ShareDoc:PublicDocumentation/LODPlatform/EntityEditor: Difference between revisions

Revision as of 10:43, 30 April 2024

Appunto di Anna: capire qual è il nome definitivo di jcricket e riportare qui contenuto di:

- https://casalinigroup.sharepoint.com/:w:/r/sites/CasaliniLAB/_layouts/15/Doc.aspx?sourcedoc=%7BCBE626A0-14A1-4FB1-BBF3-9D62DE43FDF3%7D&file=Copia%20di%20lavoro_Technical%20proposal%20-%20Identities%20And%20Vocabularies%20Software%20Solution%20for%20Qatar%20National%20Library.docx&action=default&mobileredirect=true

- https://docs.google.com/presentation/d/10zSn5iStTOmJRtiM71BIk-CAxTWHxJjiBp5D5joL6hk/edit#slide=id.g2011945aadc_0_105

JCricket Entity Editor and Shared Cataloguing Tool

The LOD Platform technology enables institutions to embrace the advantages of linked open data. The Cluster Knowledge Base (CKB, or Entity Knowledge Base) is the result of the entity identification and resolution obtained through clustering processes with data coming from different participating libraries with enrichment of external sources. JCricket is the Linked Data Entity Editor developed by the Share-VDE community, a tool designed for collaboratively curating entity data living in the CKB.

The entity editor JCricket opens new forms of cooperation among institutions. The CKB is conceived as a live source of authoritative data: through JCricket editor, member institutions engage in collaborative entity management and in a new way of performing authority control. JCricket is the tool for collaborative linked data entity management. It enables - according to the BIBFRAME ontology - the entity curation (e.g. creation of new entities, entity modification, the application of entity merge and split functions). The scope is to improve the quality of the Entity Knowledge Base that is a live source produced through clustering and daily update processes. JCricket is a manual application that makes it possible to manage bibliography data in the form of entities.
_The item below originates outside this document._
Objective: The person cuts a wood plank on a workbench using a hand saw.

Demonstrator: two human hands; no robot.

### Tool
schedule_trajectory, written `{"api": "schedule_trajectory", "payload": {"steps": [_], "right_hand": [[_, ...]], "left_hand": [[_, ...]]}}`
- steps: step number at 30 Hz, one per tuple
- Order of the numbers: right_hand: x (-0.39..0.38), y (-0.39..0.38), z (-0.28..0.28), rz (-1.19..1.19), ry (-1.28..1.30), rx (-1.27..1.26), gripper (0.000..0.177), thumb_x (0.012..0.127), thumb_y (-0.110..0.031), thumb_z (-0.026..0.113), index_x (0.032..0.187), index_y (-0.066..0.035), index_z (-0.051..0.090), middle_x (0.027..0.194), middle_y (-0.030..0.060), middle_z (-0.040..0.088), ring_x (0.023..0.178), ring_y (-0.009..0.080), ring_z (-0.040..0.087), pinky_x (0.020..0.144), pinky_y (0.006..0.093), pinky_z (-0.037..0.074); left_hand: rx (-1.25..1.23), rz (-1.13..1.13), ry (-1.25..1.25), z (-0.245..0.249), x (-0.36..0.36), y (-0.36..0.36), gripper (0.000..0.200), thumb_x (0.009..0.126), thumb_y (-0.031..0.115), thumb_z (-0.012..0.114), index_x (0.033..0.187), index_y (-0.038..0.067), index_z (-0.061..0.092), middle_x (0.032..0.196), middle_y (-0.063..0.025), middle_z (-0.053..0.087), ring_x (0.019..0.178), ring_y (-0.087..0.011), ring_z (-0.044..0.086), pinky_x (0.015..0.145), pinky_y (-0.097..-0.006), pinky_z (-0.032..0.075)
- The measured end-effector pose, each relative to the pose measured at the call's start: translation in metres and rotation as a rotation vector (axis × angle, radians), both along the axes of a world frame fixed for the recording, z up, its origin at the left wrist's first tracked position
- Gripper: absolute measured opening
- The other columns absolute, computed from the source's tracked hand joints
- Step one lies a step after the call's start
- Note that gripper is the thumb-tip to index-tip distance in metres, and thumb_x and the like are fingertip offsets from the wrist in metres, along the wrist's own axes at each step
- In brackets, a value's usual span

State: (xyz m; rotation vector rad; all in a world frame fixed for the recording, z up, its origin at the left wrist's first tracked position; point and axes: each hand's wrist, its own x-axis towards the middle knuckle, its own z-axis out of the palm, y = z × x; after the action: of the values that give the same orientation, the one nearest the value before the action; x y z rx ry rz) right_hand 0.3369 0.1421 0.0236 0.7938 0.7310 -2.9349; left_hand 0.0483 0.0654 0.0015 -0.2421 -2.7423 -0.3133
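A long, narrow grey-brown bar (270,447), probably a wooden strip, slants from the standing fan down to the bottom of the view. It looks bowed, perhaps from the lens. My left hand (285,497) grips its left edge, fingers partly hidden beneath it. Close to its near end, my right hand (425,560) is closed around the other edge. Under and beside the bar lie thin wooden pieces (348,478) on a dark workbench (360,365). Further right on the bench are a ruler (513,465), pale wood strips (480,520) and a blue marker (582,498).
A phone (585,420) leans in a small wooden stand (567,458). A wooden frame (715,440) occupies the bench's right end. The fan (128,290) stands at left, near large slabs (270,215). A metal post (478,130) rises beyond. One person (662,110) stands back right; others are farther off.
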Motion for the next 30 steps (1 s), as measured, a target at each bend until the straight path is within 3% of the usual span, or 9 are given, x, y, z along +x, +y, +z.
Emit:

It empowers professional librarians to enhance the quality of machine-generated data output of MARC to BIBFRAME transformation.

Also, not only JCricket operates on members' institutions data processed by the the LOD Platform, but it can serve as a bridge with cross-domain contexts to create links with third parties, such as FOLIO community and Wikidata.

JCricket overview

Here follows the high-level description of JCricket functions. All manual functions are also available through corresponding GraphQL APIs.

For more detailed descriptions refer to:

the user manual, dedicated to professional users (librarians) who will use JCricket for shared cataloguing;
the UX guide, describing the concept and functions of JCricket user interface;
a presentation summarising the technical aspects of JCricket;
PROVENANCE/CURATION API

The system fetches MARC records – or records in other formats - from the institution for ingestion and BIBFRAME conversion; linked data entities are created from this process and stored in the Cluster Knowledge Base (CKB). In this context, JCricket serves as a transformative tool, enabling librarians with specific authorization levels to refine and enhance the quality of the data. By facilitating human intervention, it acknowledges the inherent limitations of automated processes and harnesses the expertise of librarians to elevate the accuracy and richness of the shared knowledge base.

JCricket is integrated in the discovery portal web interface, for authenticated users.

Within the knowledge base, each cataloger can work on the dataset, using the Provenance to identify their own data. Through the dedicated JCricket web interface, librarians can engage in a spectrum of operations. Key operations include the ability to edit, update, create, delete properties or invalidate clusters.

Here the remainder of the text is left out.